Action item:
Copy out the material in full. Leave every line as it is.

Exercise data:

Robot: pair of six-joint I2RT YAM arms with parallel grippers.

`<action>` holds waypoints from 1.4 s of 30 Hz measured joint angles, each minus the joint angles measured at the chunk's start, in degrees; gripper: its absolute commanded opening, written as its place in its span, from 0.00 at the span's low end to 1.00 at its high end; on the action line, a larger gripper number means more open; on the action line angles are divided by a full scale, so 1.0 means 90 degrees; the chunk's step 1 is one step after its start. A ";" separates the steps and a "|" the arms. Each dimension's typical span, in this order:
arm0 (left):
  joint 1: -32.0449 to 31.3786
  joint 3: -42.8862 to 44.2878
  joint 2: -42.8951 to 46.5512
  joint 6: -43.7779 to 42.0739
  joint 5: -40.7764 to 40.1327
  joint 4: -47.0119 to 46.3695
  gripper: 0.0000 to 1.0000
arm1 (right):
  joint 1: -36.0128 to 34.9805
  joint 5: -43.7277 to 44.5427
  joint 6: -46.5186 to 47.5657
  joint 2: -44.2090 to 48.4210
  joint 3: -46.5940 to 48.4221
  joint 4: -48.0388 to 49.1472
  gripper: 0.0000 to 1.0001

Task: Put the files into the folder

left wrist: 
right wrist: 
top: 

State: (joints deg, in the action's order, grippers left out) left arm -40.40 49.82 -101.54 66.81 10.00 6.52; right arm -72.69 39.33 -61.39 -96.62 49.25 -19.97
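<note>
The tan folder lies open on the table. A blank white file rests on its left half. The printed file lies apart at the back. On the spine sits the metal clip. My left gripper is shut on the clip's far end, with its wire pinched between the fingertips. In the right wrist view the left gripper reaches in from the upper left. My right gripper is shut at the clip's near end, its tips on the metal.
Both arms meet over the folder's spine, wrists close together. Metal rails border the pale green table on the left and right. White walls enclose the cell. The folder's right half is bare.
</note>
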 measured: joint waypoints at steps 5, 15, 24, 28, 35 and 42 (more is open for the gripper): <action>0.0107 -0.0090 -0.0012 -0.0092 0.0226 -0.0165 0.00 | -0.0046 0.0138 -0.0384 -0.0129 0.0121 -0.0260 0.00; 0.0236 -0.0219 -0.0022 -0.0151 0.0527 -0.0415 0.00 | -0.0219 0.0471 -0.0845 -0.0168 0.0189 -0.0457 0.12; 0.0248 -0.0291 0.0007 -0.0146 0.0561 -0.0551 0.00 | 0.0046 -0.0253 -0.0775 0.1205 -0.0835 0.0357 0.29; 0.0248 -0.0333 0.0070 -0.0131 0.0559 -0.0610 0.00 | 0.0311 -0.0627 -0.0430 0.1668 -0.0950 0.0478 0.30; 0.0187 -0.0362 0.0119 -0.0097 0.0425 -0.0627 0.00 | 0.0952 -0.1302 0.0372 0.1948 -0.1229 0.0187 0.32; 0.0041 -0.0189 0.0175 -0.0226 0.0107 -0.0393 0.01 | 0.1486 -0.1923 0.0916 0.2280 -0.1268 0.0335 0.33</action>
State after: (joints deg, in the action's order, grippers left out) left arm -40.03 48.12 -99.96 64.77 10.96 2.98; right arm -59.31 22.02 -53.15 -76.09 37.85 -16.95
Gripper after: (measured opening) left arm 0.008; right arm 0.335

Worked solution:
Robot: pair of six-joint I2RT YAM arms with parallel grippers.

`<action>` holds waypoints from 1.4 s of 30 Hz measured joint angles, each minus the joint angles measured at the chunk's start, in degrees; gripper: its absolute commanded opening, written as its place in its span, from 0.00 at the span's low end to 1.00 at its high end; on the action line, a larger gripper number means more open; on the action line angles are divided by a full scale, so 1.0 means 90 degrees; the chunk's step 1 is one step after its start. A ";" separates the steps and a "|" the arms. Each dimension's typical span, in this order:
arm0 (left):
  joint 1: -32.0449 to 31.3786
  joint 3: -42.8862 to 44.2878
  joint 2: -42.8951 to 46.5512
  joint 6: -43.7779 to 42.0739
  joint 5: -40.7764 to 40.1327
  joint 4: -47.0119 to 46.3695
  gripper: 0.0000 to 1.0000
arm1 (right):
  joint 1: -36.0128 to 34.9805
  joint 5: -43.7277 to 44.5427
  joint 6: -46.5186 to 47.5657
  joint 2: -44.2090 to 48.4210
  joint 3: -46.5940 to 48.4221
  joint 4: -48.0388 to 49.1472
  gripper: 0.0000 to 1.0001

Task: Put the files into the folder

left wrist: 
right wrist: 
top: 

State: (joints deg, in the action's order, grippers left out) left arm -40.40 49.82 -101.54 66.81 10.00 6.52; right arm -72.69 39.33 -61.39 -96.62 49.25 -19.97
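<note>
The tan folder lies open on the table. A blank white file rests on its left half. The printed file lies apart at the back. On the spine sits the metal clip. My left gripper is shut on the clip's far end, with its wire pinched between the fingertips. In the right wrist view the left gripper reaches in from the upper left. My right gripper is shut at the clip's near end, its tips on the metal.
Both arms meet over the folder's spine, wrists close together. Metal rails border the pale green table on the left and right. White walls enclose the cell. The folder's right half is bare.
</note>
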 measured: joint waypoints at steps 5, 15, 24, 28, 35 and 42 (more is open for the gripper): <action>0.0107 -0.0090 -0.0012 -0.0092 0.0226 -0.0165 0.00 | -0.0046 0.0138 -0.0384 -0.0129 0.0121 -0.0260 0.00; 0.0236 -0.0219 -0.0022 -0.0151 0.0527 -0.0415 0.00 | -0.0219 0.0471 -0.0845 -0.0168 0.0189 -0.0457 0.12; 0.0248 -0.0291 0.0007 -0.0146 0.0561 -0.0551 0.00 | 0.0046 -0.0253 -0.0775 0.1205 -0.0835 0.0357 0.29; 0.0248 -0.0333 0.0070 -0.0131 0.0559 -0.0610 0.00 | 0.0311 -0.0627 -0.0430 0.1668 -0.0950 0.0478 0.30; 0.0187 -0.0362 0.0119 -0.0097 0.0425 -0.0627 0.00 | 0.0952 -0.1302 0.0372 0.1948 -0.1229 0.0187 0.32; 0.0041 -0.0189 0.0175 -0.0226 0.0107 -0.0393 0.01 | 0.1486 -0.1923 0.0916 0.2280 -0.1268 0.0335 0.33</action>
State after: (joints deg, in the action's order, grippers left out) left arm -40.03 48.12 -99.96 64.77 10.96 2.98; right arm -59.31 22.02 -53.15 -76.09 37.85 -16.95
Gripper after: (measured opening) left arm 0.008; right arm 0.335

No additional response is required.